Кто-то чиркнул спичкой за спиной у Маши. Она оглянулась. Позади стоял летчик и закуривал папиросу. Горящую спичку он бросил в воду. Она медленно падала сквозь туман. Вокруг спичечного пламени образовался радужный пар.
– Соловьи спать не дают, – сказал летчик, и Маша, не видя, догадалась, что он улыбается в темноте. – Прямо как в песне: «Соловьи, соловьи, не тревожьте солдат, – пусть солдаты немного поспят…»
– Я никогда еще не слыхала таких соловьев, – сказала Маша.
– Поездите по Советскому Союзу – не то еще узнаете, – ответил летчик. – Такая страна и во сне не всегда приснится.
– Это потому, что вы летаете, – заметила Маша, – и земля все время меняется у вас под крылом.
– Не думаю, – ответил летчик и надолго замолчал. – Светает, – сказал он наконец. – Засинело уже на востоке… Вы куда едете?
– В Камышин.
– Есть такой городок на Волге. Жара, арбузы, помидоры…
– А вы куда?
– Я дальше.
Летчик облокотился о перила и смотрел, как разгорается рассвет. Пастуший рожок пел уже ближе. Подул – ветер. Туман зашевелился. Его понесло клочьями над рекой. Стали видны мокрые кусты и среди них сплетенный из ивы шалаш. Около шалаша курился очаг.
Маша тоже смотрела на рассвет. На золотеющем краю неба горела, как капля серебряной воды, последняя звезда.
«С сегодняшнего дня, – подумала Маша, – буду жить совсем по-другому. Раньше я ничего не замечала как следует. А теперь буду все замечать, запоминать и беречь у себя на сердце».
Летчик оглянулся на Машу.
– Задумалась девушка, – пробормотал он, отвернулся, но тотчас опять посмотрел на нее.
Ом вспомнил слова из давно прочитанного романа, что нет ничего лучше на свете, чем глаза детей и девушек по утрам, – в них еще темнеет ночь, но вместе с тем уже сверкает утренний свет.
«Пожалуй, это не так уж и глупо сказано», – подумал летчик.
С мостика сбежал обветренный помощник капитана в брезентовом плаще.
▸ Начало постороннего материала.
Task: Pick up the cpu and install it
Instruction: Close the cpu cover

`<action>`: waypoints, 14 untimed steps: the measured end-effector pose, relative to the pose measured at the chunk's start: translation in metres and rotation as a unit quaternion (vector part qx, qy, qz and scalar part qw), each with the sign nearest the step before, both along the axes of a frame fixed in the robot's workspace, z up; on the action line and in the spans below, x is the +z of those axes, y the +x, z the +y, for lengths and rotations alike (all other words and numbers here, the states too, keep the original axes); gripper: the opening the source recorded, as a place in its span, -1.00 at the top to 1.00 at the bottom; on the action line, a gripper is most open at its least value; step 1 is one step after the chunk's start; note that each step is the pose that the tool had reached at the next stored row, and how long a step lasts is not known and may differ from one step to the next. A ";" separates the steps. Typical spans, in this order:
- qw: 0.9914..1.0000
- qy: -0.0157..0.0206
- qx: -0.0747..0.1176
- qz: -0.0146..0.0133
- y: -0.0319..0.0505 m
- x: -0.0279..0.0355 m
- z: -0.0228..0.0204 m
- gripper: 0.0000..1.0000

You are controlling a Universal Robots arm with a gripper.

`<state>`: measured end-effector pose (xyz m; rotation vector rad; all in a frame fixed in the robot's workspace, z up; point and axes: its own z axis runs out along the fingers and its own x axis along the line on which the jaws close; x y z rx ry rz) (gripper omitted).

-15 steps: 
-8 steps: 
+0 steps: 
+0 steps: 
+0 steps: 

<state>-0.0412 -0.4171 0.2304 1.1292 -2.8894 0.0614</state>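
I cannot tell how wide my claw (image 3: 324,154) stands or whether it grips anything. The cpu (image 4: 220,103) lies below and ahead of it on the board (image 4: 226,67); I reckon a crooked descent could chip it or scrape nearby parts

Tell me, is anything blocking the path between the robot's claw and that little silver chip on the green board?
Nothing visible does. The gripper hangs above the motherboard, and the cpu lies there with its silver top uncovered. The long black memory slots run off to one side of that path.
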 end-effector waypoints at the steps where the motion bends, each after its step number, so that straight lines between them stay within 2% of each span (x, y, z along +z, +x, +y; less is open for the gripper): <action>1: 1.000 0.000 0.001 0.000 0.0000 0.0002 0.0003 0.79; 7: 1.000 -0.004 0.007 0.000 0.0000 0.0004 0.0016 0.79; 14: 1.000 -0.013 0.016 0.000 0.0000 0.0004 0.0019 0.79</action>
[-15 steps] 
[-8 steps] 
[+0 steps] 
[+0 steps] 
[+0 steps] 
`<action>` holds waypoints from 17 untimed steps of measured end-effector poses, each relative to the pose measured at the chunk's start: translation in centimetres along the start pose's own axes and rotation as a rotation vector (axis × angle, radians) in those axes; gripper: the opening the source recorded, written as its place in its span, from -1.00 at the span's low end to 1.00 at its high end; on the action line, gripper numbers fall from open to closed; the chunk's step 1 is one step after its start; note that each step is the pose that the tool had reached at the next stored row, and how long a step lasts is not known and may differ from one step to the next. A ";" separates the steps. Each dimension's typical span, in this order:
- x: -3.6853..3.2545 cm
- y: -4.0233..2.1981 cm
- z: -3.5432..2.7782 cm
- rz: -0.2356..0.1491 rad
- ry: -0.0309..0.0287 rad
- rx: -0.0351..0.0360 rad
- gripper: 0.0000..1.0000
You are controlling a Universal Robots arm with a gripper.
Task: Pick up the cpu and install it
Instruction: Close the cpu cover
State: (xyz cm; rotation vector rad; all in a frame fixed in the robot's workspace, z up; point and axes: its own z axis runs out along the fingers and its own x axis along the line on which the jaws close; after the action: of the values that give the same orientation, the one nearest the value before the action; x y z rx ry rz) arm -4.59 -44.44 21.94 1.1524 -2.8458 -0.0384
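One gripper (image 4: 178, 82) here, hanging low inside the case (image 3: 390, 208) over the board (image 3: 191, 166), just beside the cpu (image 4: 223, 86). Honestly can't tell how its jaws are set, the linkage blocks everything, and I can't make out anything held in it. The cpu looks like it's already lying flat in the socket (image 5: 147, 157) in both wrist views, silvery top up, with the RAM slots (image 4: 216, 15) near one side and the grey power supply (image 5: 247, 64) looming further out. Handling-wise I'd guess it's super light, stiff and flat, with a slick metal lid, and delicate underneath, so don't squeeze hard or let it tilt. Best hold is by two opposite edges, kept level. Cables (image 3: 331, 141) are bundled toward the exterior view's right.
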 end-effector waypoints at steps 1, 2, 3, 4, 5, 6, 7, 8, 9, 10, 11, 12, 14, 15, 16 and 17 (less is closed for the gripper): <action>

– Не спите? – весело окликнул он Машу. – Через час отваливаем. Можете сойти на берег, прогуляться.
– Я, пожалуй, пойду, – сказала Маша летчику. – Нарву, кстати, цветов.
– Ну что ж, – согласился летчик, – пойдемте.
Они сошли по шаткой сходне на берег. Из шалаша вылез старик, должно быть тот самый, что сторожил ночью зарю. Тотчас над туманами взошло солнце.
Травы стояли вокруг темно-зеленые, как глухие, глубокие воды. От них еще тянуло резким холодом ночи.
– Чем ты тут занимаешься, дед? – спросил старика летчик.
– Корзинщик я, – ответил старик и виновато улыбнулся. – Плету помаленьку. Вентеря, корзины под колхозную картошку, кошелки… А вы что же? Лугами интересуетесь?